## PROBLEM REQUIREMENTS
Transcription, pictures excluded: write out the data below exactly.

*****

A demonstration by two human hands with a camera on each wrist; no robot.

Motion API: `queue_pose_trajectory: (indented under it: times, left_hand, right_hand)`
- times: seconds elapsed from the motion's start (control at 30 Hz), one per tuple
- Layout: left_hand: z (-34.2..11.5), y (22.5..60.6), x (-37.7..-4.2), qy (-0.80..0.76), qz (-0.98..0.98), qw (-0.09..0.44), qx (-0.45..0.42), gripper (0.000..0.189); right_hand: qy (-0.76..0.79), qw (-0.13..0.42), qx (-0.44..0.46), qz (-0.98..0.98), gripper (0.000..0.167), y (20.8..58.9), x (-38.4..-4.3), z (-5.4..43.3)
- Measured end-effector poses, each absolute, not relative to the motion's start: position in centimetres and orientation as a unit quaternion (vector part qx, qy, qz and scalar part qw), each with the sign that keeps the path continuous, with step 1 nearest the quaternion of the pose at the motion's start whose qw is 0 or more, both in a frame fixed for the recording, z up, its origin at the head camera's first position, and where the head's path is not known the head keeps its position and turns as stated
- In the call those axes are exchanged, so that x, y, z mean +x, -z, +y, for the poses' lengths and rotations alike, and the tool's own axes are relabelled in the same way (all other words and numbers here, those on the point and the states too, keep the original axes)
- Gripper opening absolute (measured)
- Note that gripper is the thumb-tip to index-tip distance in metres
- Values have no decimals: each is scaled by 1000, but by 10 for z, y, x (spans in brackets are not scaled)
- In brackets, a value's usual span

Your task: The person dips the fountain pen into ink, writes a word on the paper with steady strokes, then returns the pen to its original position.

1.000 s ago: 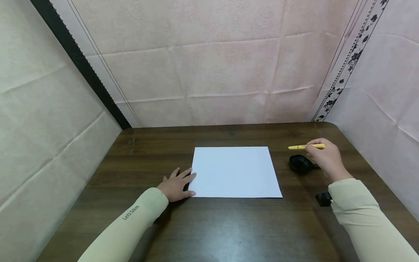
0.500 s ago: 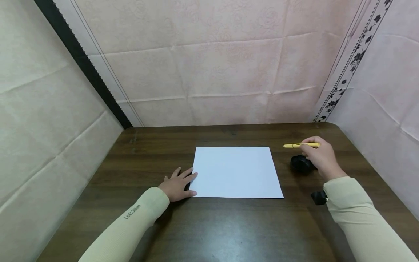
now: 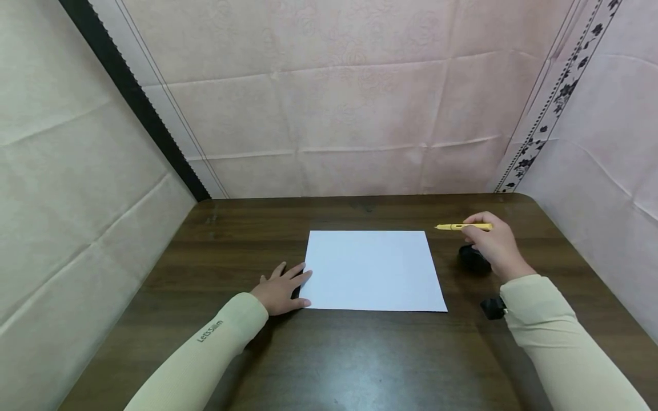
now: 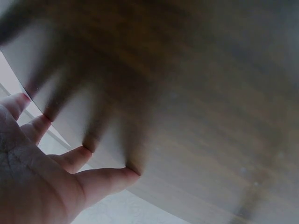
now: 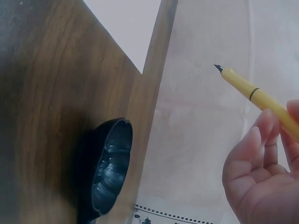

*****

## PROBLEM SOLUTION
A demonstration by two human hands with a camera on each wrist; no robot.

Motion API: `queue_pose_trajectory: (indented under it: times, left_hand, right_hand)`
- times: seconds elapsed from the motion's start (control at 30 Hz), one per tuple
- Layout: left_hand: z (-34.2..11.5), y (22.5..60.6), x (-37.7..-4.2), qy (-0.80..0.76), qz (-0.98..0.98), qw (-0.09..0.44), qx (-0.45..0.42), gripper (0.000..0.189); right_hand: qy (-0.76..0.79), qw (-0.13..0.42), qx (-0.44..0.46), qz (-0.98..0.98), gripper (0.000..0.167), y (20.8..58.9), x (-38.4..-4.3), z (-5.4..43.3)
- Measured end-effector poses, each absolute, not relative to the motion's start: position in centimetres and orientation as a unit quaternion (vector part qx, qy, qz and scalar part qw), each with the sign that keeps the path continuous, with step 1 nearest the quaternion of the pose at the motion's start whose qw is 0 or more, both in a frame fixed for the recording, z up, its origin at the head camera's first position, and where the head's path is not known the head keeps its position and turns as stated
- In the call those axes are exchanged, so that x, y, z mean +x, -z, +y, for the poses' lengths and rotations alike, and the tool's own axes are relabelled in the same way (all other words and numbers here, those on the point and the states too, keep the original axes)
- Gripper opening absolute (measured)
- Note that gripper is the thumb-tip to index-tip distance in metres
- Values have no decimals: each is scaled by 1000, but by 10 for z, y, x (spans in brackets are not scaled)
- In brackets, a value's usual span

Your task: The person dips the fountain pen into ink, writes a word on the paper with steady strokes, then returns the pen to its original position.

1.000 s ago: 
0.500 s ago: 
now: 
now: 
now: 

This answer has been given in full.